It was also misunderstood by some people, and one particular critic, who shall remain namless. One common critique of the game was that it wasn't a good shooter. Yes, I'll agree and say the gunplay wasn't all the great. Floaty aiming, lack of impact. It was throwaway, and that's exactly what I didw with it. I threw away the gunplay, because Mirror's Edge is not about guns. It's about the freerunning. It's about being in a panic while trapped in gunfire and finding a way out. The game was also brutal on people who didn't have the patience to learn how to tackle the game's levels. It was criticized for its trail and error, but that's what kept me coming back, looking for that one route that would let me slip by all the armed guards, that one platform that I could kick off of and reach that ledge. It was a game that my friend and I really adored and we always wanted a sequel for it.

Thus began the waiting process. Rumors of DICE making a sequel went on for quite some time, but instead of giving us our sequel, they made a new Battlefield game. It's where EA wanted them. Battlefield was popular, Mirror's Edge less so. But then, a year or two ago at E3, a teaser was unveiled for Mirror's Edge Catalyst. A new Mirror's Edge was happening! It was like waking up from a dream and having what you dreamt materialize right in front of you! WE WERE GETTING A SEQUEL!

When news of a Mirror's Edge Catalyst beta was announced, I quickly signed up for it, but I had to wonder... A beta? For a single player game? That's odd... I was one of the many chosen for the beta and was given a code plus another to give to a friend, so I gave it to my friend whose love of Mirror's Edge equals my own. We downloaded it! We played it! We ... walked away disappointed.

Something happened It looks like Mirror's Edge. It plays like Mirror's Edge... but it's not as fun as Mirror's Edge. It was changed. It was changed to fall in line with a certain set of design trends that have become standard fair with today's AAA industry. For starters, gone is the chapter structure of the game's campaign. It is instead an open world game. Now, being set in an open world isn't necessarily a bad thing, but it doesn't really fit in this universe. Parkour in Mirror's Edge Catalyst is a lot of fun, but when you start running the same delivery missions again and again, it becomes somewhat of a chore.

What's most likely the biggest offender here is the skill tree system. "Well, what's wrong with a skill tree? I like skill trees," you might say. Let's begin with the fact that the first game didn't have a skill tree and basic moves in Mirror's Edge Catalyst such as quick turning and rolling are locked behind them. There's no point. Faith (the main character) is a freerunner and moves such as rolling is something that should already be learned. It's Parkour 101. Instead, the skill tree system serves as justification for the open world. You can't do certain things to access certain areas until you've unlocked certain moves. And in order to unlock them, you'll be running around the city looking for XP pick ups and running dull delivery missions. It felt less like Mirror's Edge and more like Assassin's Creed without the Assassining the more I played it.

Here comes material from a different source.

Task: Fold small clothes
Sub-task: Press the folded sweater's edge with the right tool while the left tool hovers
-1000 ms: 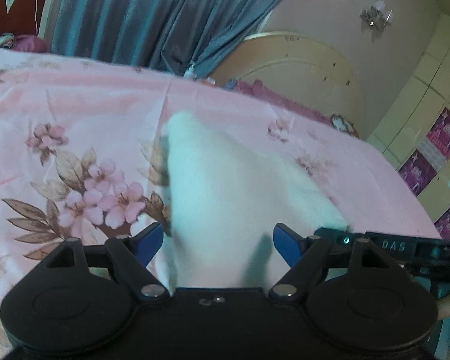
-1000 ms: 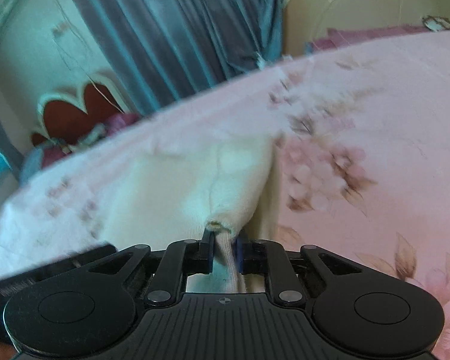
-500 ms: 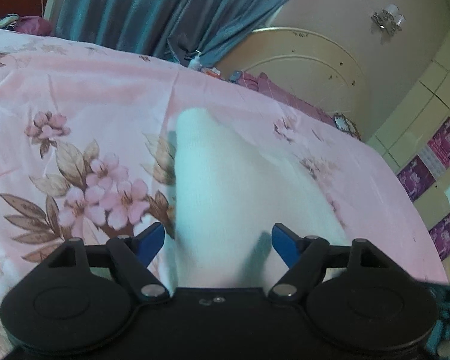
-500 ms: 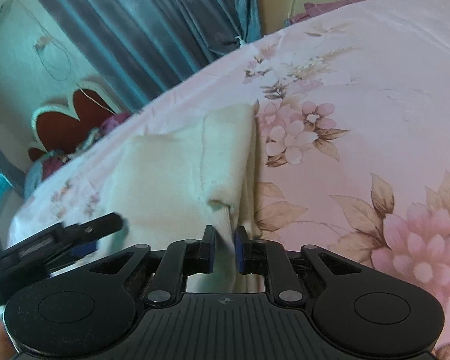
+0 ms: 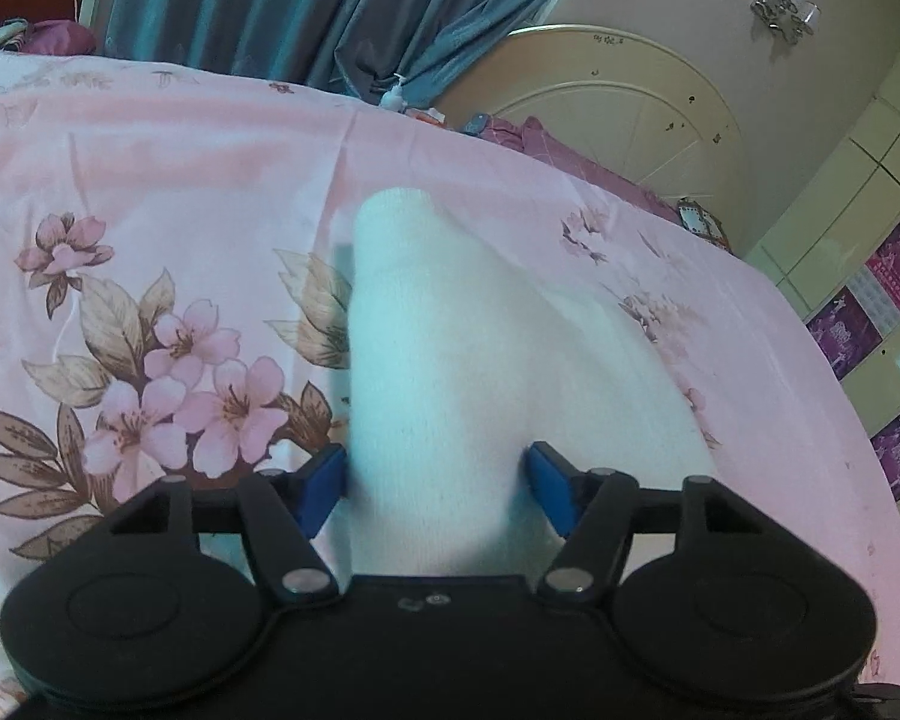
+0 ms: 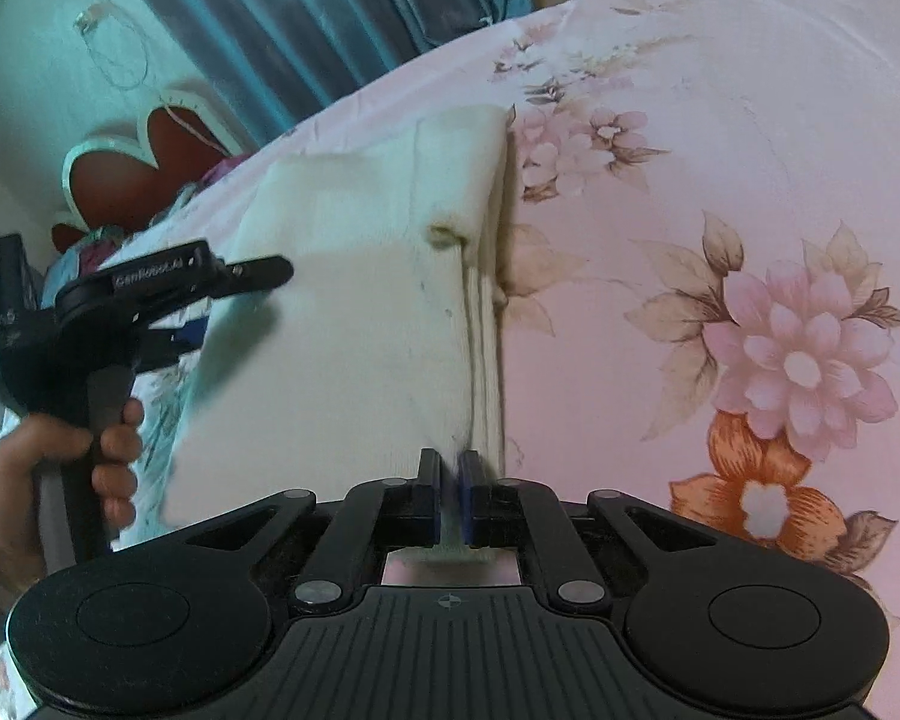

There's also the static nature of the open world. Granted, the game does look stunning from a modern art point of the view, but the city just feels... sterile. There is barely any kind of buzzing going on. There are random people perched on rooftops that don't do anything. There's no one outside of mission givers to interact with. It feels like you're stuck inside a giant department store's mannequin display. It's filler. There's no other way to describe it. Useless padding. Why was this even considered? What is that saying about the current state of AAA games? It can't be worth our money, worth our time playing, unless we're putting in several hours of pointless wandering and running around? That may work in games like Assassin's Creed and Grand Theft Auto and Watch Dogs, but Mirror's Edge isn't any of those. Also, their open worlds actually had life to them. If you're going to do an open world game, you need to breathe some life in it.

I'd like to share a video my Mirror's Edge loving friend shared to me that pretty much sums up why Mirror's Edge Catalyst decided to be like other games.

It's a crying shame really, because Mirror's Edge Catalyst didn't need to be like other games. That's what made the first Mirror's Edge stand out. It did its own thing. The reviews have been coming in and while they're mostly positive, they tend to share the same sentiment. The game didn't need a skill tree, and the open world is nothing but distracting fluff.

I really would love to end this blog by saying, "No dice, DICE," but I'll still end up getting the game. The story related stuff I did play was classic Mirror's Edge, but I'm afraid too much of the game has been altered making it not worth full price for me. Quite frankly, if this game came out three or four years earlier, I might not have been that bothered, but this was one of the few original game I've been DYING to have a sequel and then this is what we get? Thanks a lot, DICE.

So.... let's talk Miitomo

I've been "playing" Miitomo for about a week now. I decided to go ahead and download it because it's a historical event for Nintendo, being their first entry into the mobile app industry. I pretty much knew what I was getting into, though. It's not really a game per se, but more of a random question and answers app with Mii avatars. It's funny at times. It's definitely cute and adorable. But, it illustrates Nintendo's problem when it comes to capitalizing on potential.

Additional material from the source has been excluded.